● EXERCISE BRIEF: Leave the pictures out. Return the rest of the listing below exactly.

● DATA PROVIDED:
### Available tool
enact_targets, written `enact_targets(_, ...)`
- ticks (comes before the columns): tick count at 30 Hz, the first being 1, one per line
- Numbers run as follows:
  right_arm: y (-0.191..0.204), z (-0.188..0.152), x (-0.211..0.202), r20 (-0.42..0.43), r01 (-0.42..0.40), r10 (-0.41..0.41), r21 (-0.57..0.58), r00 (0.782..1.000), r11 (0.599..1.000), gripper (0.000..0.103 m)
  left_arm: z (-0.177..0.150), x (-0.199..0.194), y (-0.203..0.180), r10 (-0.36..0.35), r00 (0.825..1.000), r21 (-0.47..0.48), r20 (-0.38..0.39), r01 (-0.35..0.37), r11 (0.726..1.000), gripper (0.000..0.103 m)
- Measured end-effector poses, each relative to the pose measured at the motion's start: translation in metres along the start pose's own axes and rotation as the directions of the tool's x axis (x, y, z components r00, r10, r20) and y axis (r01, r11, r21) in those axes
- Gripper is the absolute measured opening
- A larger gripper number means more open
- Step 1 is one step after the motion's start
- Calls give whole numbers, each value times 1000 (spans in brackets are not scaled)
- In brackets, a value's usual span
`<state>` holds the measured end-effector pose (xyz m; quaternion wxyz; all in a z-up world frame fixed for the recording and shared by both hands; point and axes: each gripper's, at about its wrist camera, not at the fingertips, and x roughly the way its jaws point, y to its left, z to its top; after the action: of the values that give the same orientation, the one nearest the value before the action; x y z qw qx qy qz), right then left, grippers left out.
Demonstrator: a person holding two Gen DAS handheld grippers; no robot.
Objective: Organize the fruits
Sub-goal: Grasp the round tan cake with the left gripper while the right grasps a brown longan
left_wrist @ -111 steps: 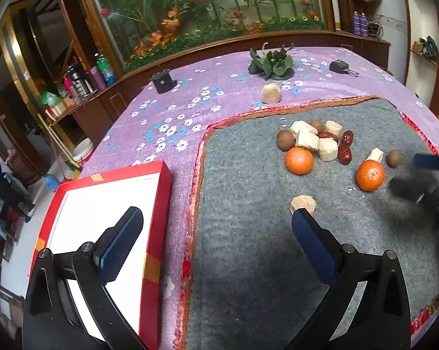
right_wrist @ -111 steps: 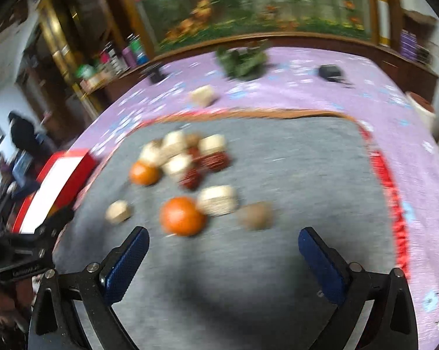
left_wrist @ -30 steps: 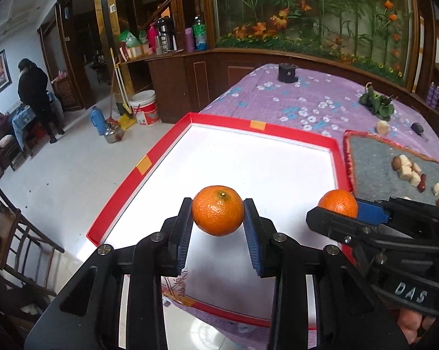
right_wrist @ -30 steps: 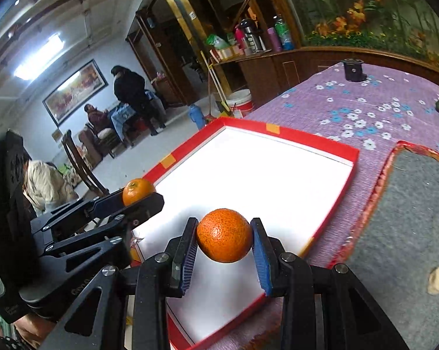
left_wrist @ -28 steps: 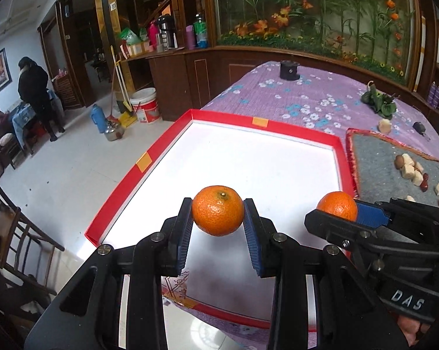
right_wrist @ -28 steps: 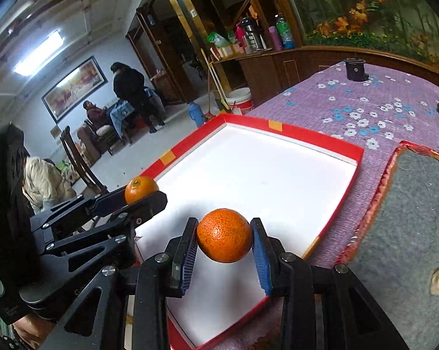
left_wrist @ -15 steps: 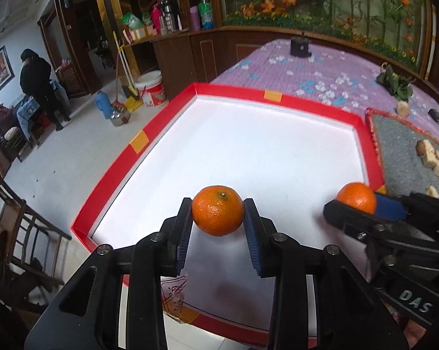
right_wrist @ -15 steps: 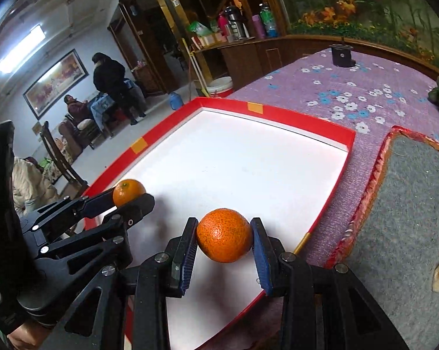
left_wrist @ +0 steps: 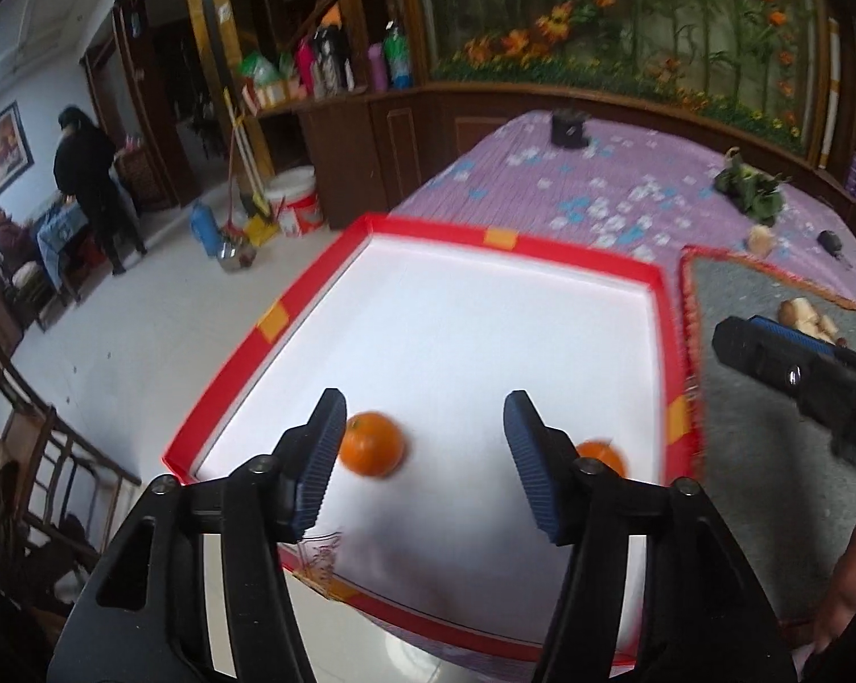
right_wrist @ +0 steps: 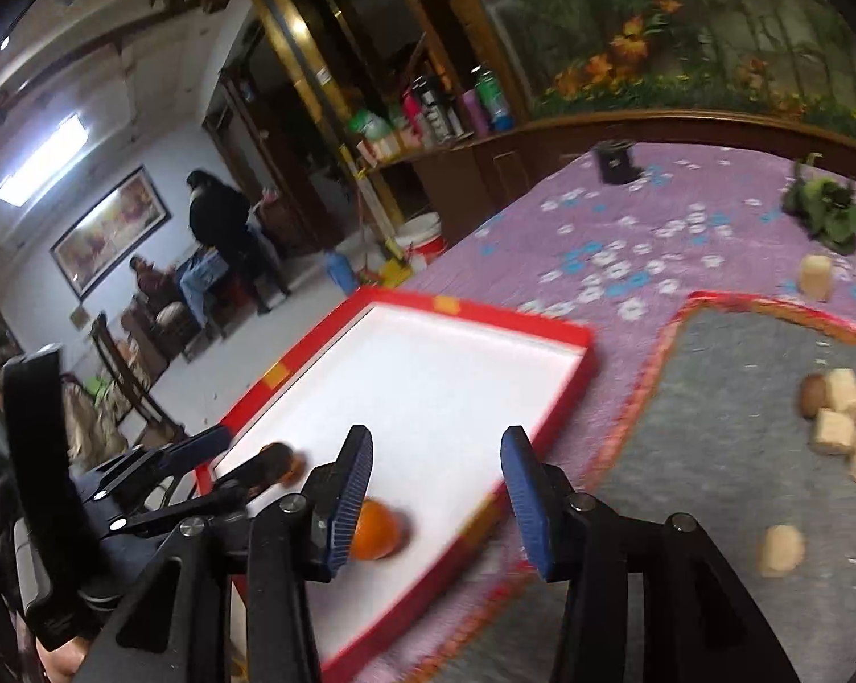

● EXERCISE ANSWER:
### Available tool
enact_targets, written `enact_targets(_, ...)`
- ticks (comes before the columns): tick count at 30 Hz, the first being 1, one per line
- Numbers run as follows:
  right_arm: y (-0.191..0.204), z (-0.188..0.152), x (-0.211..0.202), r20 (-0.42..0.43), r01 (-0.42..0.40), r10 (-0.41..0.41), r21 (-0.57..0.58), r00 (0.782..1.000), r11 (0.599..1.000), gripper (0.000..0.103 m)
  left_arm: z (-0.177..0.150), x (-0.199..0.194), y (-0.203..0.180), r10 (-0.36..0.35), r00 (0.825..1.000), r21 (-0.47..0.48), r20 (-0.38..0.39), r01 (-0.35..0.37), r11 (0.726..1.000), gripper (0.000..0.103 m)
- Measured end-effector poses, each relative to the pose measured at the motion's start: translation in metres along the start pose's own axes and rotation as the directions of the tool's x axis (x, y, z components r00, r10, r20) and y axis (r01, r11, r21) in those axes
- Gripper is the absolute measured opening
- A larger gripper number means more open
- Step 1 is one step after the motion's start
- Calls give whole numbers, each value times 1000 (spans in brackets are not scaled)
- In brackets, a value's usual span
`<state>` holds the measured end-effector pose (xyz m; quaternion wxyz; all in a z-up world frame fixed for the recording and shared by both hands; point and axes: each gripper's, at about its wrist camera, not at the fingertips, and x roughly the way its jaws point, y to its left, z to its top; after the action: of the values that give the same orientation, the one nearest the value before the action; x y z qw qx qy qz), right then left, grippers left out.
Demonstrator: a person holding two Gen DAS handheld grippers; no robot.
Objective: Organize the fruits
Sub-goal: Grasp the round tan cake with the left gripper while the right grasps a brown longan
left_wrist @ -111 steps: 
right_wrist @ -111 steps: 
left_wrist @ -30 steps: 
right_wrist @ -30 steps: 
left_wrist @ -28 steps: 
right_wrist @ -28 steps: 
left_wrist @ -15 steps: 
right_wrist @ -15 steps: 
left_wrist @ +0 steps: 
right_wrist @ +0 steps: 

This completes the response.